++++ Raw data

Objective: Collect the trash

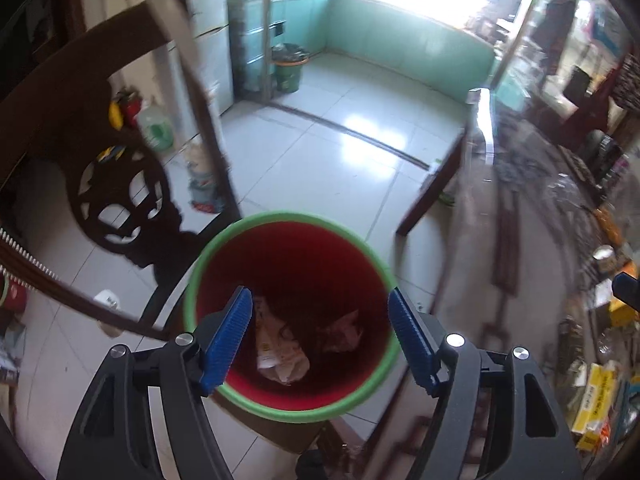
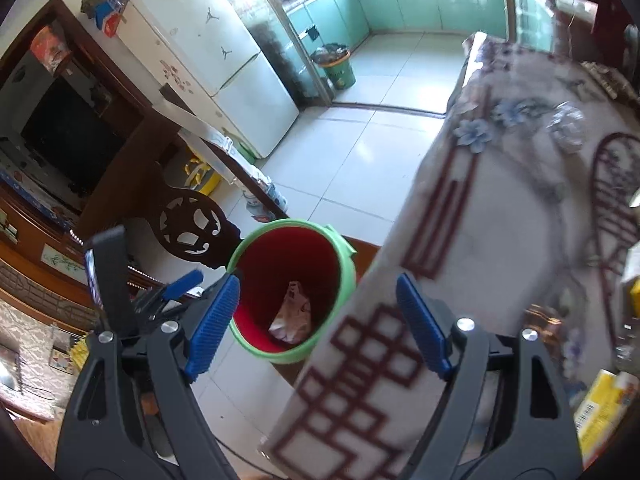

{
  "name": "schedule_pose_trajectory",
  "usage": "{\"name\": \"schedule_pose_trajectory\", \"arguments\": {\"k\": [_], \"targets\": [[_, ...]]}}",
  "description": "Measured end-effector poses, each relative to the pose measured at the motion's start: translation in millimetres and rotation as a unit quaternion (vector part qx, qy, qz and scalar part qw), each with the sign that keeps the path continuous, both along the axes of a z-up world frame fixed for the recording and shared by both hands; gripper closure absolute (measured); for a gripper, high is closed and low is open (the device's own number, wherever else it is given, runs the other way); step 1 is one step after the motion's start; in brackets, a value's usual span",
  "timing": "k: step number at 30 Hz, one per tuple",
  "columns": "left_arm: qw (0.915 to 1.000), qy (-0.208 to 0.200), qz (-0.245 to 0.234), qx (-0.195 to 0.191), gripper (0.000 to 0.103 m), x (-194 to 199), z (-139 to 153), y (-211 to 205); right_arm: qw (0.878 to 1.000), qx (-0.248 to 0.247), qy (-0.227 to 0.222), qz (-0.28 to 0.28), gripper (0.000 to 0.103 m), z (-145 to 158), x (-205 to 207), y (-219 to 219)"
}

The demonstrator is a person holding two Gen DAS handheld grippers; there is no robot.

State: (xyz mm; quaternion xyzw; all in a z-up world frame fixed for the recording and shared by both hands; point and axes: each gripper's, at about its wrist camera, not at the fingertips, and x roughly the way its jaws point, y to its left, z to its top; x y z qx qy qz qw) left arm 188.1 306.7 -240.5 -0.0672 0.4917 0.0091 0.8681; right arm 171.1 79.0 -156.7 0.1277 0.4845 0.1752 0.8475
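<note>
Pale floor tiles (image 1: 328, 168) fill the left wrist view, running back to a green-cabinet kitchen where a green bin (image 1: 287, 68) stands by a post. Directly below the left hand-held gripper (image 1: 320, 312) sits the red bucket (image 1: 288, 240) with a green rim; crumpled paper and wrappers (image 1: 280, 356) lie at its bottom. The gripper's blue pads are spread wide with nothing between them, hanging over the bucket's mouth. A dark carved chair back (image 1: 116, 200) crowds the bucket on the left, touching or nearly touching its rim. On the right, the surface (image 1: 520, 208) under a patterned cloth rises beside the bucket, with a wooden leg (image 1: 432, 192) just behind it.

Seen from the right wrist, the same tiled floor leads past a white fridge (image 2: 224, 72) toward the kitchen. The right hand-held gripper (image 2: 316, 312) is likewise released and empty. The red bucket (image 2: 340, 248) shows between chair back (image 2: 192, 224) and the cloth-draped edge of the surface (image 2: 480, 220), which covers part of its right rim. The trash (image 2: 294, 316) rests inside. The left hand-held gripper (image 2: 172, 292) appears at lower left, near the bucket's rim.
</note>
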Motion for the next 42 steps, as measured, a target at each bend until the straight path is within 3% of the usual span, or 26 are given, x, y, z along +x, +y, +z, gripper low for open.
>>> {"name": "schedule_pose_trajectory", "arguments": {"k": [5,13,22,28,34,37,42], "targets": [[0.9979,-0.027,-0.058,-0.008,0.032,-7,22,-48,0.999,-0.017,-0.016,-0.034,0.023,16,-35,-38],[0.9868,-0.053,-0.151,-0.023,0.029,-29,49,-138,0.988,-0.061,-0.008,-0.142,0.022,18,-102,-138],[0.9772,-0.050,-0.203,-0.037,0.027,-75,61,-228,0.977,-0.081,0.013,-0.197,0.022,5,-155,-245],[0.9638,-0.013,-0.263,-0.044,0.022,-116,46,-309,0.975,-0.103,0.030,-0.195,0.022,-8,-178,-302],[0.9476,0.025,-0.319,0.002,0.022,-133,14,-396,0.973,-0.115,0.044,-0.197,0.021,-25,-192,-349],[0.9476,0.040,-0.316,0.028,0.022,-128,0,-415,0.972,-0.115,0.053,-0.197,0.021,-34,-196,-363],[0.9528,0.090,-0.289,0.026,0.023,-112,-30,-427,0.973,-0.114,0.055,-0.192,0.021,-41,-196,-379]]}}
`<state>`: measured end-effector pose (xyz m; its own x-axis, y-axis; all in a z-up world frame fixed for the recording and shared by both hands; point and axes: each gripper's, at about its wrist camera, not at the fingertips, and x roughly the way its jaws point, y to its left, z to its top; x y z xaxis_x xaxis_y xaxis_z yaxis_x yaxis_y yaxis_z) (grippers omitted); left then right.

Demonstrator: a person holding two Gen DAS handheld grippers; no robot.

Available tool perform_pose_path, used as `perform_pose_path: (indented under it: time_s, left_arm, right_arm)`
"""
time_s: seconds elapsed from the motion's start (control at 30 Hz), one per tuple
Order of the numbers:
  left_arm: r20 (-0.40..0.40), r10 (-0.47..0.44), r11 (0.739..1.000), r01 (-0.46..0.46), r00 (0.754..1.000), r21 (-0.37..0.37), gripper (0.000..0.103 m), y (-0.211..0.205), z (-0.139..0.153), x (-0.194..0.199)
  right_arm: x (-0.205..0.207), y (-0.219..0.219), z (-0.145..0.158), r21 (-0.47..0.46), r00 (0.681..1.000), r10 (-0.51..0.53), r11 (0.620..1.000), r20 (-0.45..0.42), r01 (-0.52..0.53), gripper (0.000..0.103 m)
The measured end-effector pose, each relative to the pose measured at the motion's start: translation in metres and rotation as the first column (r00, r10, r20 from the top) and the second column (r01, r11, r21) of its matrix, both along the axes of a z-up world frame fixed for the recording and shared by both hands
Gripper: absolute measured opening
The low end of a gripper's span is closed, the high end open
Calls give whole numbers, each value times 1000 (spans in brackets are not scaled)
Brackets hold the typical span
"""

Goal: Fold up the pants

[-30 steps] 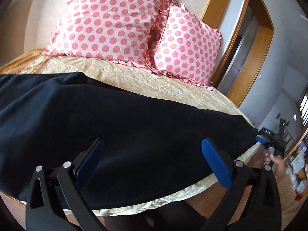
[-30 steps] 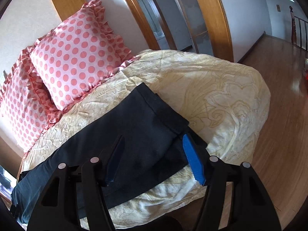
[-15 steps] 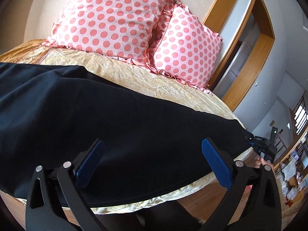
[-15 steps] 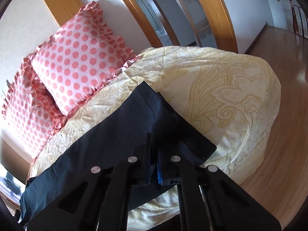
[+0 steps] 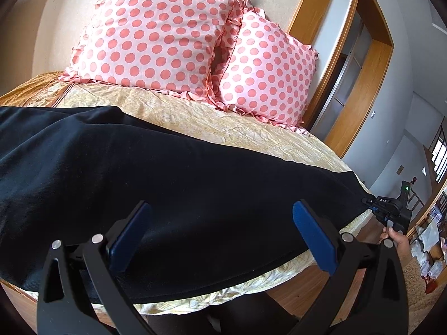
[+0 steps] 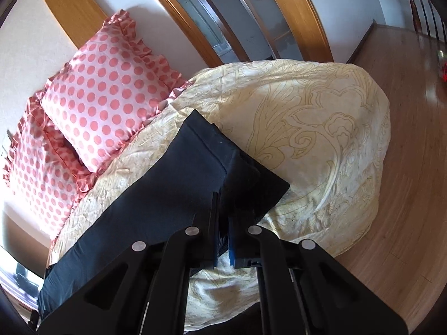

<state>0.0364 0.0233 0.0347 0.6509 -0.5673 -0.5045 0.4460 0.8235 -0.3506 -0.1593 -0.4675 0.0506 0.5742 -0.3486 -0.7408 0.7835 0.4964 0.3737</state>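
Observation:
Black pants (image 5: 173,184) lie stretched along the near side of the bed, and they also show in the right wrist view (image 6: 167,195). My left gripper (image 5: 220,229) is open, its blue pads spread just above the wide part of the pants, holding nothing. My right gripper (image 6: 222,223) is shut on the pants at the near edge of the leg end and lifts that corner a little. It also shows far right in the left wrist view (image 5: 391,209), clamped on the pants' end.
The bed has a cream patterned cover (image 6: 321,128). Two pink polka-dot pillows (image 5: 156,33) (image 5: 265,75) lean against the wall at its head. A wooden door frame (image 5: 360,89) and wood floor (image 6: 405,195) lie to the right.
My right gripper went from open to shut on the leg end of the pants and raised it slightly. My left gripper stayed open and shifted little.

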Motion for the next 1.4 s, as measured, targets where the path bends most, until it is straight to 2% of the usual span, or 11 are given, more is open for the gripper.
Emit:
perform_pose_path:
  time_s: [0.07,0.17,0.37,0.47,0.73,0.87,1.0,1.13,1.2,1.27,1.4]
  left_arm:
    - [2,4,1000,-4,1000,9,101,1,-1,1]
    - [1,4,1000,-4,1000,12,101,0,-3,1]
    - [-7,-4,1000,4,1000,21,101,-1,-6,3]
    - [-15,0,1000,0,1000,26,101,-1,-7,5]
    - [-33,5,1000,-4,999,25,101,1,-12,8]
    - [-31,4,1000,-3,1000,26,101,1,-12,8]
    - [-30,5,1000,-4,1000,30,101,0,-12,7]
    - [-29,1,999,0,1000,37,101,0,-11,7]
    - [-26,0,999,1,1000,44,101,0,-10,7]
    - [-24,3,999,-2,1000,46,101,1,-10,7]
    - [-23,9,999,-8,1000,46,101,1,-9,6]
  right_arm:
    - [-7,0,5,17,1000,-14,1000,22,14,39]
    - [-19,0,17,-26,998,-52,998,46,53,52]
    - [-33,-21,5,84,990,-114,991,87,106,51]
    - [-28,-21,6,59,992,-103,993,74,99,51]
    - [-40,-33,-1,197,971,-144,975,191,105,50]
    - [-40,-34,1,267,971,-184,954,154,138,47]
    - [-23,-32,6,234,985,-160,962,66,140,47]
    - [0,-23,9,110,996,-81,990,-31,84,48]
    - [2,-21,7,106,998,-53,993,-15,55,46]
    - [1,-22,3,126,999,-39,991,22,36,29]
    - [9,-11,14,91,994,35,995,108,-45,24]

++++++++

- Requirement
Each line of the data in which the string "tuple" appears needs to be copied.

- Response box
  "timing": "k: step number at 30 Hz, one per tuple",
time_s: seconds elapsed from the motion's start (control at 30 Hz), one per tuple

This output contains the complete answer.